Echocardiography and Ultrasound
There are no echocardiography/ultrasound findings associated with back pain.
CT
Computerized tomography (CT) is considered when MRI is not an option. It is used if disc rupture, spinal stenosis, or damage to vertebrae is suspected as a cause of back pain. CT scan can be paired with a myelogram by injecting contrast dye in the spinal cord. PET/CT can be used together to increase anatomical accuracy especially in adults with persistent back pain.
MRI
MRI is helpful in the diagnosis of the underlying cause of back pain. Findings on MRI suggestive of the cause of back pain include soft tissue lesions, nerve compression, malignancy, and/or inflammatory lesions. MRI is indicated in back pain if any of following red flags are present, history of cancer, unexplained weight loss, significant trauma, motor weakness, sensory loss, urinary/fecal incontinence.
Other Imaging Findings
Bone scan, SPECT scan, DEXA scan and thermography may be helpful in identifying the cause of back pain.
Other Diagnostic Studies
Other diagnostic studies for back pain include electromyography, nerve conduction studies, somatosensory evoked potentials, and/or diagnostics injections.
Treatment
Medical Therapy
Treatment depends on the underlying cause, co-morbidities, age of the patient and chronicity of the pain. A treatment plan including a combination of medical and non-medical therapy should be formulated. Medical therapy includes, muscle relaxants, narcotics, non-steroidal anti-inflammatory drugs (NSAIDs/NSAIAs), acetaminophen, amitriptyline, tramadol, pregabalin, corticosteroids.

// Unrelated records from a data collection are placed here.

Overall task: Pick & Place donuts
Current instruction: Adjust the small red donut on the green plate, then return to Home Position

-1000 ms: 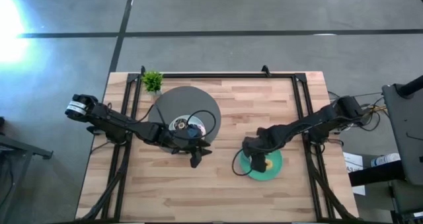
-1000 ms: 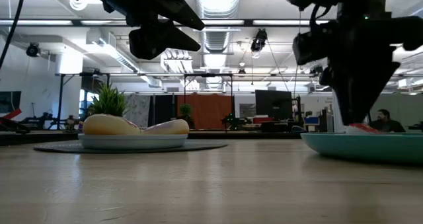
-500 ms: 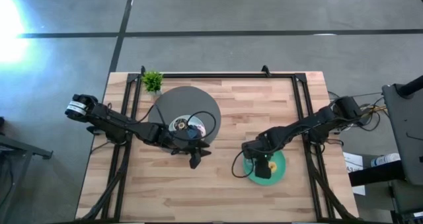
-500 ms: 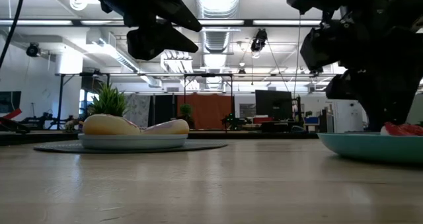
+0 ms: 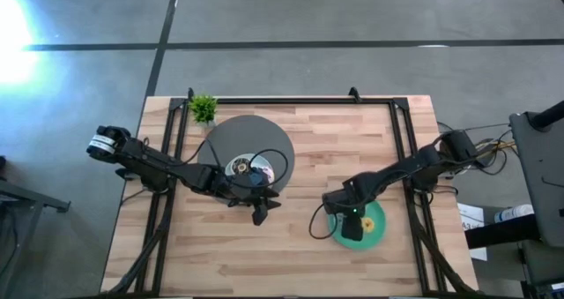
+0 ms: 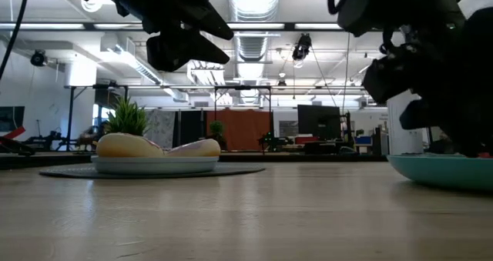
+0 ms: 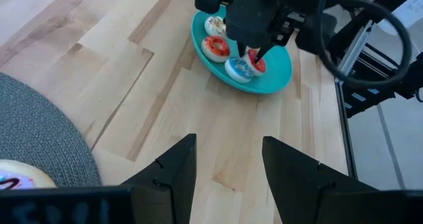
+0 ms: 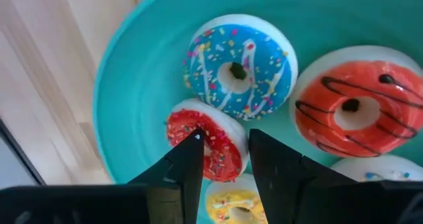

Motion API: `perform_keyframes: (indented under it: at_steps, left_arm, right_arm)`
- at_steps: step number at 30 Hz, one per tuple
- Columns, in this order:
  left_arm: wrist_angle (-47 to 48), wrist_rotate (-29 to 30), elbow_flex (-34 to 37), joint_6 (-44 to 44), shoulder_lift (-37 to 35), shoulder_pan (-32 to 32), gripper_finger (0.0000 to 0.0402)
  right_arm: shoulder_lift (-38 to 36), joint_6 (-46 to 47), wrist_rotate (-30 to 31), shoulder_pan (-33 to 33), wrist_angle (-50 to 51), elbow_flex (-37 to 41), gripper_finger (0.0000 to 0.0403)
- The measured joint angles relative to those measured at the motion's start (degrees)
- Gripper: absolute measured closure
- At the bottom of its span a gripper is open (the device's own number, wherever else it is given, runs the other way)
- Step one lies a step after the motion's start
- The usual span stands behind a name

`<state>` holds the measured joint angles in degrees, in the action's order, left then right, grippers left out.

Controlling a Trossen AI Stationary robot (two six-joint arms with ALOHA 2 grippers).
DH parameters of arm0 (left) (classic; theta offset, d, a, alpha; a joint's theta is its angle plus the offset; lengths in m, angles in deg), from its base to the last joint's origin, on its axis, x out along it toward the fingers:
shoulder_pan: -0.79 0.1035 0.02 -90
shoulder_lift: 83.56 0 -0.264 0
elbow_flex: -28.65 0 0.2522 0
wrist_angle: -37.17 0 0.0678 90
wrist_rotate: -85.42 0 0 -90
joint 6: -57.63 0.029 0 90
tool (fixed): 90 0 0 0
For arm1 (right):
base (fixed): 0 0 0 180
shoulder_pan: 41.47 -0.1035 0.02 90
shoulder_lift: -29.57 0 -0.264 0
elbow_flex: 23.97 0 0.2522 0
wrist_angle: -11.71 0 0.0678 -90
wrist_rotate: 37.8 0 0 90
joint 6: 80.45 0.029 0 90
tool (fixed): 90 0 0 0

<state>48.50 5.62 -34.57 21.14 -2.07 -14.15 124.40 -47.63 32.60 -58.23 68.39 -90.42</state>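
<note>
Over the last second the right gripper (image 8: 221, 159) has shifted across the green plate (image 5: 377, 231) toward the tabletop's (image 5: 308, 259) near edge. It is slightly open, empty, hovering over the red donut (image 8: 206, 148). Placement appears complete. The left gripper (image 7: 225, 161) hovers open, empty, beside the grey mat (image 5: 251, 136).

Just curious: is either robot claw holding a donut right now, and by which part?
No. The right gripper is open over the red donut on the plate; the left gripper is open, empty.
</note>
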Motion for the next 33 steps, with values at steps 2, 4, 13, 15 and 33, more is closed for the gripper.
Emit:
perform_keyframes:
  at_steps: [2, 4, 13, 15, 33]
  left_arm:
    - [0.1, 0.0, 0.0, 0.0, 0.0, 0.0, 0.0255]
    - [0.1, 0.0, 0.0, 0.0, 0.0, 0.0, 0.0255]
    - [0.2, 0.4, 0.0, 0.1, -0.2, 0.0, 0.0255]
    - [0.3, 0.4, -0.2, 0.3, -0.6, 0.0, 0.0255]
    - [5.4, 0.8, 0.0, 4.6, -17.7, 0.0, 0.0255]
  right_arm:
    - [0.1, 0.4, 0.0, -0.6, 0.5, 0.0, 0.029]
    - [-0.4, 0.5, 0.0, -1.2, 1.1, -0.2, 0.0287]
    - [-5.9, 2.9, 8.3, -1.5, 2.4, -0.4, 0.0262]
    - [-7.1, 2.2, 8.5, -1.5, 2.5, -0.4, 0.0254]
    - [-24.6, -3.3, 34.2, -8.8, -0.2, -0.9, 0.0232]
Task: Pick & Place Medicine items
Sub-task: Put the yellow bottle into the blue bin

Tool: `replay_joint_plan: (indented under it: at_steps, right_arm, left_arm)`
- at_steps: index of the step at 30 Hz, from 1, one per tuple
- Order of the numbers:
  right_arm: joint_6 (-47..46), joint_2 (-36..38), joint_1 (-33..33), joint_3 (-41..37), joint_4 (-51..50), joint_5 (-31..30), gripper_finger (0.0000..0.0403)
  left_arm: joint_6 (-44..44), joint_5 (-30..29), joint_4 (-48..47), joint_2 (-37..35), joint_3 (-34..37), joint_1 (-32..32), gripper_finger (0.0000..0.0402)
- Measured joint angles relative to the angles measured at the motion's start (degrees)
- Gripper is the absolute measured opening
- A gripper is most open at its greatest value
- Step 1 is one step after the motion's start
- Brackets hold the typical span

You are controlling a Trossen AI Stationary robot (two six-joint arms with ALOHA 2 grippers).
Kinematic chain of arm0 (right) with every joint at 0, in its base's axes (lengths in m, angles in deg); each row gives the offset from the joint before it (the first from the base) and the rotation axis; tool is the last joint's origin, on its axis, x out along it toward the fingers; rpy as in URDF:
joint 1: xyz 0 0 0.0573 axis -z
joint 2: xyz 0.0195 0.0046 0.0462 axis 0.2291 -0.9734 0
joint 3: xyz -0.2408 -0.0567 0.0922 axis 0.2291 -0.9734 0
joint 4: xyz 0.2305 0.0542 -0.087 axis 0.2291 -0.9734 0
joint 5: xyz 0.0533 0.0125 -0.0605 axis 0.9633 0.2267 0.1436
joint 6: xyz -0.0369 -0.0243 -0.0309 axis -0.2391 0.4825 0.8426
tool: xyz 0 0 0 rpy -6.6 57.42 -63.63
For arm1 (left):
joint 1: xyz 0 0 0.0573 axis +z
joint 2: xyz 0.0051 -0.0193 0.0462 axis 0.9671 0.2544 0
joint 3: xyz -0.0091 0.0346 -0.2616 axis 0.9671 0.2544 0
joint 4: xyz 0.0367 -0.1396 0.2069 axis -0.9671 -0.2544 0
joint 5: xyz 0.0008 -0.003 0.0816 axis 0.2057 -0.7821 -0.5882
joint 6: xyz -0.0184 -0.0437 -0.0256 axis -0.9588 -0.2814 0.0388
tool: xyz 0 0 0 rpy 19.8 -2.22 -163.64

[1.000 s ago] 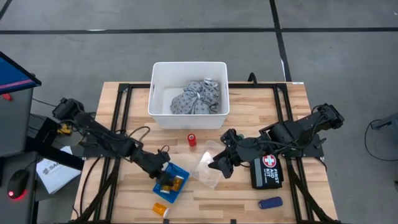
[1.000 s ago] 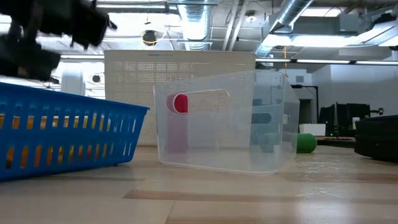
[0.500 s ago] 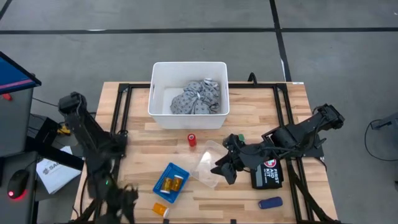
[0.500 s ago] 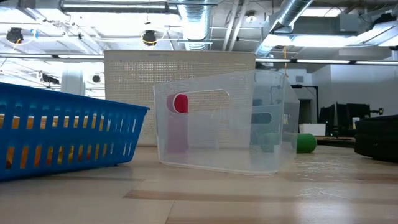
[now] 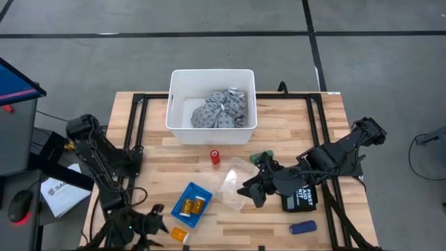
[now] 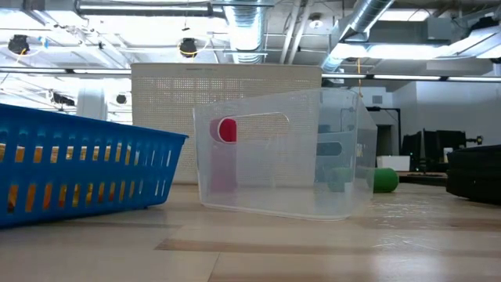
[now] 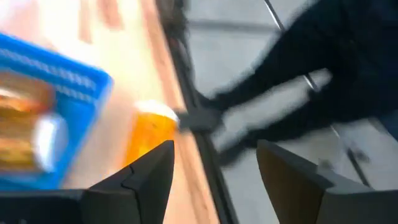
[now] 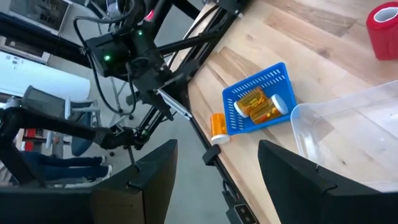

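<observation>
Two orange pill bottles (image 5: 193,205) lie in a small blue basket (image 5: 182,197). A third orange bottle (image 5: 179,235) lies on the table at the near edge, seen as an orange bottle (image 7: 146,134) in the left wrist view. My left gripper (image 5: 159,224) hovers open just left of it, touching nothing. My right gripper (image 5: 251,192) is open beside a clear plastic container (image 5: 233,183). A red cylinder (image 5: 215,157), a green cylinder (image 5: 263,156) and a dark-blue cylinder (image 5: 303,227) lie on the wood. The grey patterned bundle (image 5: 221,109) rests in the white bin (image 5: 177,104).
A black first-aid kit (image 5: 300,192) lies under my right arm, at the table's right. The low view shows the blue basket (image 6: 78,166), the clear container (image 6: 282,153), the red cylinder (image 6: 227,129) and the green cylinder (image 6: 383,180). Black frame rails run along the table's edges.
My left arm has swung away from the blue basket, back toward the table's near left corner, and now folds low beside the loose orange bottle. It has left the low view. My right arm has eased slightly toward the near edge.
</observation>
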Motion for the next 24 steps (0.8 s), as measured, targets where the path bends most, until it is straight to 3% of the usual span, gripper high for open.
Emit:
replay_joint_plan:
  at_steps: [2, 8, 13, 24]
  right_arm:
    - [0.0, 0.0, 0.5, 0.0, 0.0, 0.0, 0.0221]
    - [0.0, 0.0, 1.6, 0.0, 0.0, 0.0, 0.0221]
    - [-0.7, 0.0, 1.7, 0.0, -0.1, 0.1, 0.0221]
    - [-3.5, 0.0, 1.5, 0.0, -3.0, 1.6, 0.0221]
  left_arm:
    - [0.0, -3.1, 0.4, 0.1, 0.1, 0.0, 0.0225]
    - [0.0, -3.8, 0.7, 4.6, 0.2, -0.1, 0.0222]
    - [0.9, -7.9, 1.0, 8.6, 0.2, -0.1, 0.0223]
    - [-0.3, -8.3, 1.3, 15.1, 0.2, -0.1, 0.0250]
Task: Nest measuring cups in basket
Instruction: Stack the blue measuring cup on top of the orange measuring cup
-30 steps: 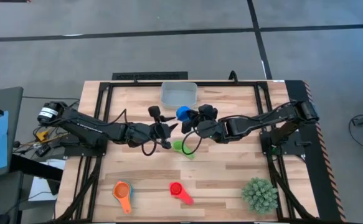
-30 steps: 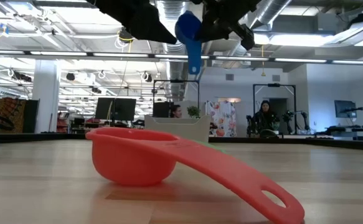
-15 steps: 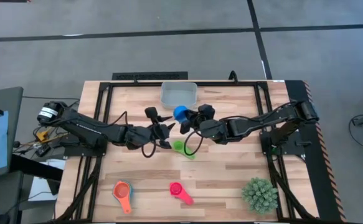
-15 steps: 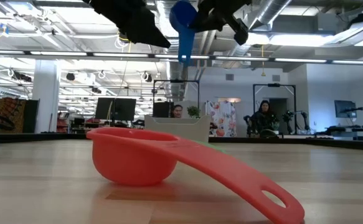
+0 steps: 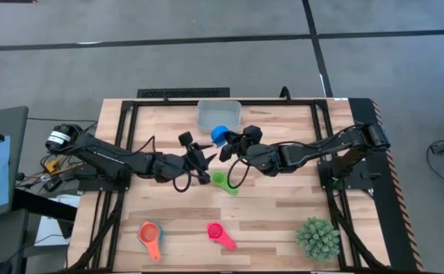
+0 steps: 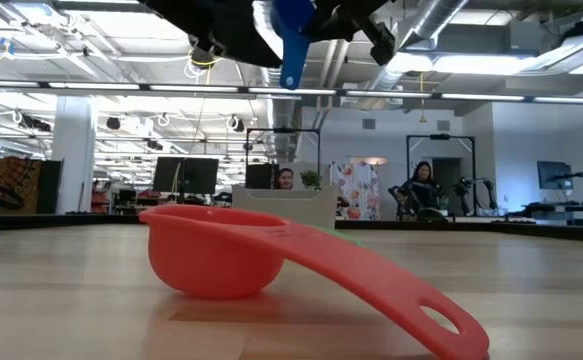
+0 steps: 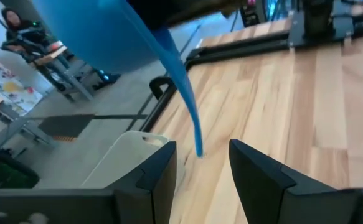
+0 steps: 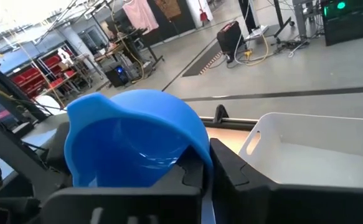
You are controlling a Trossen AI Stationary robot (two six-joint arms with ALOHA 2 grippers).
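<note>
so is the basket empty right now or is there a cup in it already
Empty. The right wrist view shows the basket with a bare pale floor; the blue cup is clamped in the right gripper, in the air beside it.

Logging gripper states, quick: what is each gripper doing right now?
Left gripper: open, holding nothing.
Right gripper: shut on the blue round plastic measuring cup, raised near the pale grey-blue rectangular plastic basket.

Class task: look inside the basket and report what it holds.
The basket shows only bare pale floor inside; no cups. The blue cup, gripped by the right gripper, hides its near corner.
</note>
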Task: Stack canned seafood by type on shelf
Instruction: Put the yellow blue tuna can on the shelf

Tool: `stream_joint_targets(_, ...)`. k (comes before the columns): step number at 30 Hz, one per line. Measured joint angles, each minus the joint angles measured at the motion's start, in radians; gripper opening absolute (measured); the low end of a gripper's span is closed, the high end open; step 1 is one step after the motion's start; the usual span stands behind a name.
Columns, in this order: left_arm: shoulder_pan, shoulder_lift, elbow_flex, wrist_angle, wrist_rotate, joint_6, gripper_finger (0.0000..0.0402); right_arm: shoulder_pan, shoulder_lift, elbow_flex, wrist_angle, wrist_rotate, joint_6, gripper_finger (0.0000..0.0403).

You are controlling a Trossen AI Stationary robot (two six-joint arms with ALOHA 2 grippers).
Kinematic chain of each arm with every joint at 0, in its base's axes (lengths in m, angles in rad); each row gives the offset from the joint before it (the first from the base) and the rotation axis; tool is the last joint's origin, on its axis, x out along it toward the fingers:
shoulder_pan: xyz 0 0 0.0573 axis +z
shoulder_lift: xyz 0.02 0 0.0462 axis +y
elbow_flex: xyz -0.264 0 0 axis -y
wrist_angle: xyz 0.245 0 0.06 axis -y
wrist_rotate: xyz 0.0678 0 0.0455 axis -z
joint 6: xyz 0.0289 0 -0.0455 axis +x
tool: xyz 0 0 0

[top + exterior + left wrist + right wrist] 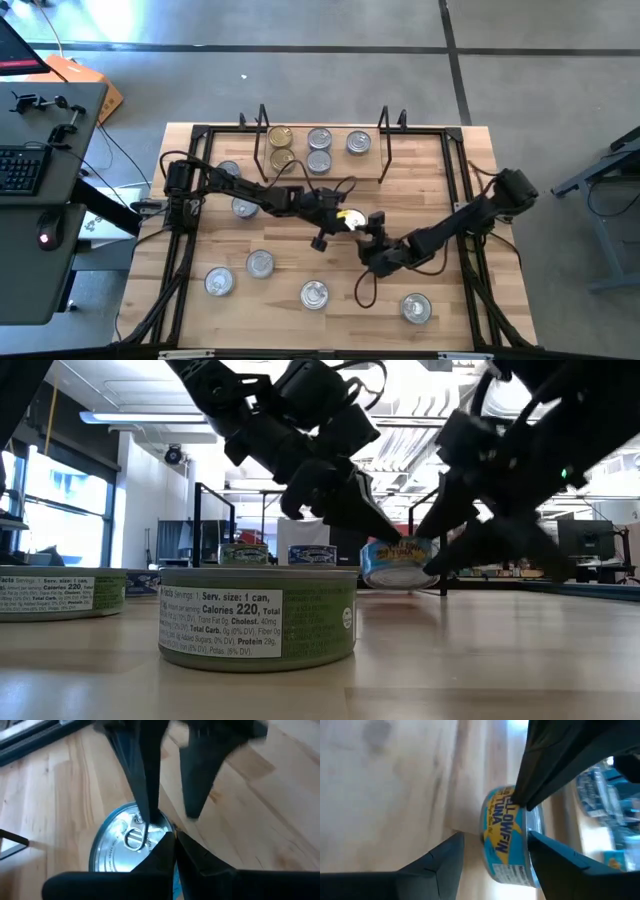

Non-Medical therapy include heat massage, physical therapy, exercise, psychotherapy, massages, joint manipulation, managing ergonomics, acupuncture.
Surgery
Surgery is rarely needed for back pain. Surgery may be required in patients with lumbar disc herniation, degenerative disc disease, spinal stenosis, spondylolisthesis, scoliosis, compression fracture. Surgical procedure include, diskectomy, laminectomy, joint fusion, artificial disks, interlaminar implant, vertebroplasty, kyphoplasty, and nucleoplasty.
Primary Prevention
Effective measures for the primary prevention of back pain include, improved posture, proper lifting techniques of heavy objects, avoiding trauma, balanced diet, active lifestyle, stress management, avoid smoking.
Secondary Prevention
Effective measures for the secondary prevention of back pain include, treatment of the underlying cause, posture correction, balanced nutrition and active lifestyle, physical therapy, psychosocial therapy, stress management, improved sleep quality.